O Deus Mercado e a safadeza do
rentismo
Quem vive
em imóvel alugado sabe do que estou falando: na hora de alugar um imóvel para
morar, o candidato a locatário pena feito um miserável. Exigem comprovação
negativa de débitos (te fazem pagar por certidões e ficha), bons antecedentes,
avalista ou fiador, caução, o diabo a quatro. Por fim, você assina um contrato
onde todas as normas só obrigam você a tudo, sob as estritas condições do
locador – muitas vezes representado por algum advogado ou administrador de
imóveis – e sob ameaça de pesadas multas e evicção por qualquer transgressão ou
falha.
A partir
daí, você paga os reajustes anuais segundo índices apontados pelo locador, com
a ressalva de que se houver índice mais alto ou periodicidade menor permitida
por lei durante a vigência do contrato, esses serão utilizados.
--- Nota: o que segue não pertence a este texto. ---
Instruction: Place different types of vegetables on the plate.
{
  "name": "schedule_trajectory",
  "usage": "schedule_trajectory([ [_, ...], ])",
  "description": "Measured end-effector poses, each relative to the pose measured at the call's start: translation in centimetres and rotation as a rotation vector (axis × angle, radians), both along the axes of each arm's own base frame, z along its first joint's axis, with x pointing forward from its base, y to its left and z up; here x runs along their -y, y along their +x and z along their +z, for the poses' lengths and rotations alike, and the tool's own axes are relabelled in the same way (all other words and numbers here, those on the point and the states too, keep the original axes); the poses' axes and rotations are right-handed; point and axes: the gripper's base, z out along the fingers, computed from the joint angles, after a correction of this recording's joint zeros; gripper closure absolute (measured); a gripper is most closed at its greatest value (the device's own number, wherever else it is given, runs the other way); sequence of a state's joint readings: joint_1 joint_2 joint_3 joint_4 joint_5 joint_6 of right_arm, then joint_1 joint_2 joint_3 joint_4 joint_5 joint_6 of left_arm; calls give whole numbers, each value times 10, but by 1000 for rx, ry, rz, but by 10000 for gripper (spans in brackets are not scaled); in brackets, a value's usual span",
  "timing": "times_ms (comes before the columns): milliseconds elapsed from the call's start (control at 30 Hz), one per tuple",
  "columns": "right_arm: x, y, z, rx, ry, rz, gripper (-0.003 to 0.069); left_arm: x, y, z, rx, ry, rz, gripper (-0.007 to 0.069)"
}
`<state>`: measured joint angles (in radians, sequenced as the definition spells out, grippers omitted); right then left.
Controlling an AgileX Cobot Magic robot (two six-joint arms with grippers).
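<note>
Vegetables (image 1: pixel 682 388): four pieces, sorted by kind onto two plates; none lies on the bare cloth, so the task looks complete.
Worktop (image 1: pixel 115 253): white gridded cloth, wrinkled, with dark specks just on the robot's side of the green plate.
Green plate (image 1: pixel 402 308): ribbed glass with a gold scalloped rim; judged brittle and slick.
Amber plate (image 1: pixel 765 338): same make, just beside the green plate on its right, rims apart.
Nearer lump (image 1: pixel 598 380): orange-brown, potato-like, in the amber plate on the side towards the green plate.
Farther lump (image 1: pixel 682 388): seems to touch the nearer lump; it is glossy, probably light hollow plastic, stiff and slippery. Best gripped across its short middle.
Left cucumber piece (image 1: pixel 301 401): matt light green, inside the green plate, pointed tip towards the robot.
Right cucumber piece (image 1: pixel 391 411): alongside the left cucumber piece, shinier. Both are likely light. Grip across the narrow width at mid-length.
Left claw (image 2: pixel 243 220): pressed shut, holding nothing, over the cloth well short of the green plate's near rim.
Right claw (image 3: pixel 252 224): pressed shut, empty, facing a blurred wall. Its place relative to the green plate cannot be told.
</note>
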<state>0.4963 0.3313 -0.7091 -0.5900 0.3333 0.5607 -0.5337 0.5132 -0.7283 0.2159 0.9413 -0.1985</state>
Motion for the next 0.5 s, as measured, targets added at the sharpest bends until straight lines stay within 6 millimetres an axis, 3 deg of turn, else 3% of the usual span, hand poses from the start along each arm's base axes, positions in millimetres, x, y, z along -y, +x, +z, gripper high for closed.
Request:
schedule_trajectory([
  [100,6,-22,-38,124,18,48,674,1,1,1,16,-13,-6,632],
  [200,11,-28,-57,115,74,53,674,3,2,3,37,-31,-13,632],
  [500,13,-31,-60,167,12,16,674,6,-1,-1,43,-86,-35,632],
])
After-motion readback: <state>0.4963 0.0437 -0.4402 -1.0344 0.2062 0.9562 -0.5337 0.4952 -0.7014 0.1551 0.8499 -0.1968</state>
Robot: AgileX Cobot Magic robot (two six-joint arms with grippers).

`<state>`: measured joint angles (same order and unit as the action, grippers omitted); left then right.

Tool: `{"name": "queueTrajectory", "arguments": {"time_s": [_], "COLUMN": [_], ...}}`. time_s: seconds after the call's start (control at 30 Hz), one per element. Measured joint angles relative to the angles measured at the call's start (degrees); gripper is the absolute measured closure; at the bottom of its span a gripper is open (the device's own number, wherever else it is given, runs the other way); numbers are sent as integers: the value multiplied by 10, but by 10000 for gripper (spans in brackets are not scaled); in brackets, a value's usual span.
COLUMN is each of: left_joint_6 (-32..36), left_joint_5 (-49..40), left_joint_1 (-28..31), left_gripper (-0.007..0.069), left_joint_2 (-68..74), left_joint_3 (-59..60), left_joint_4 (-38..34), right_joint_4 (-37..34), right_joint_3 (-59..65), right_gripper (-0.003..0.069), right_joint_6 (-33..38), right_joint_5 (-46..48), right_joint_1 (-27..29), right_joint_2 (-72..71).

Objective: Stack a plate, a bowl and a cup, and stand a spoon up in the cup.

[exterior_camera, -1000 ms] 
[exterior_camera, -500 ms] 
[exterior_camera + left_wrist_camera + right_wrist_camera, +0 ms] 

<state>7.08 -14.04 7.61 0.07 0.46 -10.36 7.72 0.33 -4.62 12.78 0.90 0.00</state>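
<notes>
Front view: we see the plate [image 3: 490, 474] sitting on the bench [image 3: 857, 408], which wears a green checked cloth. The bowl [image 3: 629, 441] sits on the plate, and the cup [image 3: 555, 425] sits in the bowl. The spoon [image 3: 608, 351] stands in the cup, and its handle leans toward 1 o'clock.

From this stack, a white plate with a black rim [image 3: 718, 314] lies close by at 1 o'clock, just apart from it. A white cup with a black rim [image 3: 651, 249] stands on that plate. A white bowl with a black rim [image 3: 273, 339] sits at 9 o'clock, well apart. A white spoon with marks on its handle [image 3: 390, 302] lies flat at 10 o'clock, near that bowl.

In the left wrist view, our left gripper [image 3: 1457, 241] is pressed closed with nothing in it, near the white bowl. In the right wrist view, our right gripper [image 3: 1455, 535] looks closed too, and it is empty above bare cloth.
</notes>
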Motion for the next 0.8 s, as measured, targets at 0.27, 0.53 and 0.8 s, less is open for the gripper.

Paga o IPTU –
que é um imposto sobre propriedade e não sobre o uso – devendo por tal razão
caber ao proprietário e não a você, paga seguro contra incêndio e taxa
municipal de incêndio (idem), paga qualquer dano causado ao patrimônio do
proprietário, mas se algo não estiver funcionando bem é um problema seu já que
devia ter notado o problema quando alugou o imóvel.
Mas o pior
ainda está por vir: ao fim do prazo inicialmente previsto para a locação, em
geral de 30 meses, o contrato se torna a prazo indeterminado e o valor pode ser
repactuado (ou melhor, majorado ao sabor da conveniência e vontade do dono do
imóvel ou de seu advogado), passando a ser reajustado aleatoriamente a cada
ano. Puta sacanagem!
Nessa
hora, a do reajuste aleatório, te falam que o reajuste régio que você pagou ano
a ano não acompanhou o ‘mercado’, e que pela avaliação deles de mercado, o aluguel
do imóvel já está valendo muito mais. Você então contesta que também fez uma
pesquisa e que descobriu que já está pagando o teto do mercado para aquele tipo
de imóvel e local, mas respondem que não é bem assim e que a procura é imensa e
o jeito é pagar ou sair.
Quem faz o
mercado somos nós, a cada ação individual. Se chutamos o preço de algo para
cima ou aceitamos qualquer imposição, estamos ajudando a inflá-lo. Se um bem
essencial (casa, moradia) é mercadoria sujeita a normas unilaterais de valor, a
parte mais fraca (isto é, quem depende desse bem para morar) está perdida e
esse desequilíbrio na relação não se ajusta só por leis mágicas mercadológicas.
O rentista
tem seu direito protegido pela Lei do Inquilinato e pelo Código Civil, mas o
locador só tem duas alternativas: ou paga ou sai, podendo fazê-lo
voluntariamente ou ser expulso – caso no qual poderá fazer pé mole e dificultar
o despejo, hipótese na qual poderá ser condenado a pagar custas processuais e
mais multas. A Lei do Inquilinato não protege o inquilino – deveria, portanto, chamar-se
Lei do Senhorio: seria bem mais fiel à realidade.